2018-08-21 16:44:48

by Johannes Weiner

[permalink] [raw]
Subject: [PATCH] mm: memcontrol: print proper OOM header when no eligible victim left

When the memcg OOM killer runs out of killable tasks, it currently
prints a WARN with no further OOM context. This has caused some user
confusion.

Warnings indicate a kernel problem. In a reported case, however, the
situation was triggered by a non-sensical memcg configuration (hard
limit set to 0). But without any VM context this wasn't obvious from
the report, and it took some back and forth on the mailing list to
identify what is actually a trivial issue.

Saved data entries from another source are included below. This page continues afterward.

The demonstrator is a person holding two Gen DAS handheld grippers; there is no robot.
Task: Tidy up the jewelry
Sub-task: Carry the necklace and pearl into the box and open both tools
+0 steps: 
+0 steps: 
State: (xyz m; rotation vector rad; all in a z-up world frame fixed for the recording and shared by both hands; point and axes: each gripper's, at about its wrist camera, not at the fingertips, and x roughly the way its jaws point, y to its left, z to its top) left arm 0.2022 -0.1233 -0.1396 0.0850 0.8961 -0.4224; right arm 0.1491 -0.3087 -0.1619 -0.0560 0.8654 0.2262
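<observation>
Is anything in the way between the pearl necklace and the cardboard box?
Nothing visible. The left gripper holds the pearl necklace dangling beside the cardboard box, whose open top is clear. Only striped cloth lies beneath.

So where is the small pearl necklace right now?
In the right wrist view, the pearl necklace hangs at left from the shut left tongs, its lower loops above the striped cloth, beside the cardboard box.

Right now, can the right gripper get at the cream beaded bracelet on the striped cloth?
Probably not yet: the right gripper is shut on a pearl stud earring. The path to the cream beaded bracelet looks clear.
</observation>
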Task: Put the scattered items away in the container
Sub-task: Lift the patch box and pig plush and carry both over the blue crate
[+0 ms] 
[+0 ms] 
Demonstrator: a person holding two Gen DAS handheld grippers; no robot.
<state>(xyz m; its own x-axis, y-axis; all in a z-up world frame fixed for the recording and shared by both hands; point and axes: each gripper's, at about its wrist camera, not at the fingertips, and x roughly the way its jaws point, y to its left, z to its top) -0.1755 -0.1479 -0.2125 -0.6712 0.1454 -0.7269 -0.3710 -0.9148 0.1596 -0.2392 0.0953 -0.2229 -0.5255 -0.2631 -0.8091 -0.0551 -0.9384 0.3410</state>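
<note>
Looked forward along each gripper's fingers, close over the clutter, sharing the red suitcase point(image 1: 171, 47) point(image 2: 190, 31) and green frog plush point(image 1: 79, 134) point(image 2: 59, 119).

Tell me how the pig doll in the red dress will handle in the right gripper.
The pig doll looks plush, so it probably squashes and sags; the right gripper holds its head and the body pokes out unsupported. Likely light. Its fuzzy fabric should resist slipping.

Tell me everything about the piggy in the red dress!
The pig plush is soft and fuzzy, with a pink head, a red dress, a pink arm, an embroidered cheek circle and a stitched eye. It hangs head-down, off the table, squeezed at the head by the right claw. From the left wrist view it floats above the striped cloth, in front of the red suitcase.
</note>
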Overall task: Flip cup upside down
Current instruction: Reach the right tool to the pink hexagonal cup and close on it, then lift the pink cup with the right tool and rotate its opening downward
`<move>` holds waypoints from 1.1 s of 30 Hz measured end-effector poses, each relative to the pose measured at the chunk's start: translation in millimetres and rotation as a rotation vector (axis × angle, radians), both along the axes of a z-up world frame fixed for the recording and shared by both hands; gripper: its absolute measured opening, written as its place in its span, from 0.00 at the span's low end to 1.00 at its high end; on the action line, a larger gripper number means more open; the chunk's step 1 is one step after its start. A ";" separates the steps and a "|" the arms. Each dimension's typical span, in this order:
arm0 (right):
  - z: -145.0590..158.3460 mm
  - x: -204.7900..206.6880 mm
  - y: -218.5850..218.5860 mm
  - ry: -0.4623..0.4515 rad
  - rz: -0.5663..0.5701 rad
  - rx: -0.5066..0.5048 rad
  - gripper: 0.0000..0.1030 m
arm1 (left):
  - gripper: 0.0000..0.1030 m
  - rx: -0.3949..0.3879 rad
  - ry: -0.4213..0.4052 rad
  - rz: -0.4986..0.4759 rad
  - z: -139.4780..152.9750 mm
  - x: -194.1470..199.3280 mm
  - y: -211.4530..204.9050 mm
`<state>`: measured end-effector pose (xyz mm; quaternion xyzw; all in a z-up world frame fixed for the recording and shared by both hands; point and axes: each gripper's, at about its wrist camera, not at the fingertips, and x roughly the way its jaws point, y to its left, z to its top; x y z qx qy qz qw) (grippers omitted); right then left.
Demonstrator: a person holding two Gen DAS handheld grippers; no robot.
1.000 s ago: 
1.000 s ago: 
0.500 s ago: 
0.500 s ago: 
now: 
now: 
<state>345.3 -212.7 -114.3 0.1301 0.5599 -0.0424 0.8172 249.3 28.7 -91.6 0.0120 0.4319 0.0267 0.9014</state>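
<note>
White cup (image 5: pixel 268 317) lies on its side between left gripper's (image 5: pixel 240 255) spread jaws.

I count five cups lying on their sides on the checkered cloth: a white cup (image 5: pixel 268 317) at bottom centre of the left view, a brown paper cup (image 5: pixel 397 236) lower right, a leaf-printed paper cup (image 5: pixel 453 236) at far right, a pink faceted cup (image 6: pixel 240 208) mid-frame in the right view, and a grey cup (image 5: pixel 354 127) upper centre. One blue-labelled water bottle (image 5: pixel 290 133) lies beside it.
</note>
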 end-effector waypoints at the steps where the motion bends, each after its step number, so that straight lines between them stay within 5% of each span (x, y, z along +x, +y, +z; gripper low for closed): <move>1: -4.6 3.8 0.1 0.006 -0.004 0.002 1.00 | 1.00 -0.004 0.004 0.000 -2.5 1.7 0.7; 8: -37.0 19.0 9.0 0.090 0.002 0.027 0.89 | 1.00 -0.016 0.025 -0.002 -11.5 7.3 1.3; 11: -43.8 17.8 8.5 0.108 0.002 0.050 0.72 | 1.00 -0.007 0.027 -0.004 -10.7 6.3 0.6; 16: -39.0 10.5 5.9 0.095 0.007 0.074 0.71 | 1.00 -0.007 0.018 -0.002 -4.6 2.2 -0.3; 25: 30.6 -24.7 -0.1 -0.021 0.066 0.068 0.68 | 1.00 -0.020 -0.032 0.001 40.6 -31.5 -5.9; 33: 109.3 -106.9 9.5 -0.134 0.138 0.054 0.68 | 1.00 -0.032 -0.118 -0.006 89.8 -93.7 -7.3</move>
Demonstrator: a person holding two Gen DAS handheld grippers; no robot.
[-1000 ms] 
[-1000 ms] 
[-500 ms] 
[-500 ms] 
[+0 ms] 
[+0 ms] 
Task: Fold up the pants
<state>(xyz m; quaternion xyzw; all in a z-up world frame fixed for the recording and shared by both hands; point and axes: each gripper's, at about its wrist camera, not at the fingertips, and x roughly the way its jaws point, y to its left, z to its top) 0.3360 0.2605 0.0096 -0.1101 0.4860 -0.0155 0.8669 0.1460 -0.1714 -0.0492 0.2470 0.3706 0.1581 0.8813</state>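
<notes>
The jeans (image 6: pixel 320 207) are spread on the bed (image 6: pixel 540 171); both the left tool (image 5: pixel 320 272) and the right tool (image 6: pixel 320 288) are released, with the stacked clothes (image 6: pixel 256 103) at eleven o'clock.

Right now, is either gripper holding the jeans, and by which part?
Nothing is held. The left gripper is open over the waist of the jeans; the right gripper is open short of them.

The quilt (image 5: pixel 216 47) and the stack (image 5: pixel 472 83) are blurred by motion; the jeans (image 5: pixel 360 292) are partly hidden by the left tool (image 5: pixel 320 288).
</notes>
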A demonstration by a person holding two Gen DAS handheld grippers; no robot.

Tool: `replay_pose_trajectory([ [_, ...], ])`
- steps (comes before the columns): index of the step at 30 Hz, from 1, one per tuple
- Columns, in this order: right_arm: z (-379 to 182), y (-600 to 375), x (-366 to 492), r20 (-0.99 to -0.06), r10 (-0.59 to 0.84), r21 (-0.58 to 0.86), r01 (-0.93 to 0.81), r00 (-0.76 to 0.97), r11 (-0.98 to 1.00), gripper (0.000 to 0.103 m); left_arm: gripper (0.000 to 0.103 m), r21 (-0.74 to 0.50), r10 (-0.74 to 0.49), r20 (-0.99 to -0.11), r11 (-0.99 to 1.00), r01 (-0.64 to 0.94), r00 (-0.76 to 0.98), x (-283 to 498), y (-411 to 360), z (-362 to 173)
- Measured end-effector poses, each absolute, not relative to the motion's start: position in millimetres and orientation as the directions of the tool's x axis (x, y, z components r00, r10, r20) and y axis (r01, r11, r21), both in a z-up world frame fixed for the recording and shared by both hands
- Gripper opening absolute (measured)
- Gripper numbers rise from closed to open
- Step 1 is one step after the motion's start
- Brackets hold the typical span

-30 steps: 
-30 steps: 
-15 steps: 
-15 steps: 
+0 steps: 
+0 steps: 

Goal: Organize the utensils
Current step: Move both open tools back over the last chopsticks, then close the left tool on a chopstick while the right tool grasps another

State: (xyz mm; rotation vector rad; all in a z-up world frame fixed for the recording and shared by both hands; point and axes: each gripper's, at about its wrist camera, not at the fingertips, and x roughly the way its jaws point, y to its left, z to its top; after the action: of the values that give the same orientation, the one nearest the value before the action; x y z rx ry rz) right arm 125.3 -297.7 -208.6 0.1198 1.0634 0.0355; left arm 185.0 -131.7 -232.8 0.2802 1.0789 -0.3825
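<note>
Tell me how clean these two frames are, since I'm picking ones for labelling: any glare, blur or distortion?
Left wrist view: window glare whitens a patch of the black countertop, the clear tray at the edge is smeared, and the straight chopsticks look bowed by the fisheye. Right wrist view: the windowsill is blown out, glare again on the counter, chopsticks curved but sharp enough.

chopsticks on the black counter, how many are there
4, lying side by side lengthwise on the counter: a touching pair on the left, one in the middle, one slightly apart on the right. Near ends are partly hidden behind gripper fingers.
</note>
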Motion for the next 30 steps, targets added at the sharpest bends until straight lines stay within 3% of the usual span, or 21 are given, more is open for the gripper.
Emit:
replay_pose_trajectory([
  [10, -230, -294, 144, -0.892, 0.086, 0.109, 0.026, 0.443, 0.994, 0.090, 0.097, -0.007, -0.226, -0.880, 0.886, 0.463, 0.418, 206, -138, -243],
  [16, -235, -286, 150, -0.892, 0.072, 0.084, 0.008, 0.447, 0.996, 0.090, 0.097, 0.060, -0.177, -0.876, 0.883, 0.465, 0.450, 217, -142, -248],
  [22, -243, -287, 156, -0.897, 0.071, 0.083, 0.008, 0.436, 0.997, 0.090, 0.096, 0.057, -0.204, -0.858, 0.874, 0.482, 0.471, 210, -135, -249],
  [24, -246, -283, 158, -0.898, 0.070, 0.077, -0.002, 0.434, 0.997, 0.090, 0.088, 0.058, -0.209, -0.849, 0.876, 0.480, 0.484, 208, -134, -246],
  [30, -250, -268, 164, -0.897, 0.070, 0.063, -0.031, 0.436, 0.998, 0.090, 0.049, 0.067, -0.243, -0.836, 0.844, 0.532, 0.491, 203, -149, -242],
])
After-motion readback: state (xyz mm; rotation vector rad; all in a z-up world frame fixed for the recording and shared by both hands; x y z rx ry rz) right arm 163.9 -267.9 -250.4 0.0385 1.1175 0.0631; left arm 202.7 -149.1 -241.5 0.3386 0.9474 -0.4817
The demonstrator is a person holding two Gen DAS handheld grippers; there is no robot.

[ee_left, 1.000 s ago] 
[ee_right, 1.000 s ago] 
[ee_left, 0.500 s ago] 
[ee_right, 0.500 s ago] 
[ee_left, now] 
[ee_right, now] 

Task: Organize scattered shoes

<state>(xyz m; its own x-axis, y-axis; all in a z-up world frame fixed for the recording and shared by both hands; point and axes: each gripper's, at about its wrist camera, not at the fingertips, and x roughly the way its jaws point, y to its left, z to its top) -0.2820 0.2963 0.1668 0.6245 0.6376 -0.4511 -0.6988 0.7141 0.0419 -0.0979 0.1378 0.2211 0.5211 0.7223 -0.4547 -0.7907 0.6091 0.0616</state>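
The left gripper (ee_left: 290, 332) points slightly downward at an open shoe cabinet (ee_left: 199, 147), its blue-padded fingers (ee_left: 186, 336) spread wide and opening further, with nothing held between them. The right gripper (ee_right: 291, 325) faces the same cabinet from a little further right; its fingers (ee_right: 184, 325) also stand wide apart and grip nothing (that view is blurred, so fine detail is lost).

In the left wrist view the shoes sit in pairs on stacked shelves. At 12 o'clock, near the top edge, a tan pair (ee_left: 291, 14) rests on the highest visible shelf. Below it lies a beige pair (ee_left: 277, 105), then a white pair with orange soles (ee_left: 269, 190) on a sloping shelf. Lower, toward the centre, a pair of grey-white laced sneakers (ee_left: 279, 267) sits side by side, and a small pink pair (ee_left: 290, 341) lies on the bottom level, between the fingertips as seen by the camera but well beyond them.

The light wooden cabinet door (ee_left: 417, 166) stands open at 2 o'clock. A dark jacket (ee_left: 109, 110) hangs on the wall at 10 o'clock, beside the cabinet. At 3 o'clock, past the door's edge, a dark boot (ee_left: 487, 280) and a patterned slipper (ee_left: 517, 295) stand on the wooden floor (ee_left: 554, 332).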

Handle this OOM condition like we handle it in the global OOM killer:
dump the full OOM context and tell the user we ran out of tasks.

This way the user can identify misconfigurations easily by themselves
and rectify the problem - without having to go through the hassle of
running into an obscure but unsettling warning, finding the
appropriate kernel mailing list and waiting for a kernel developer to
remote-analyze that the memcg configuration caused this.

If users cannot make sense of why the OOM killer was triggered or why
it failed, they will still report it to the mailing list, we know that
from experience. So in case there is an actual kernel bug causing
this, kernel developers will very likely hear about it.

Signed-off-by: Johannes Weiner <[email protected]>
Acked-by: Michal Hocko <[email protected]>
---
mm/memcontrol.c | 2 --
mm/oom_kill.c | 13 ++++++++++---
2 files changed, 10 insertions(+), 5 deletions(-)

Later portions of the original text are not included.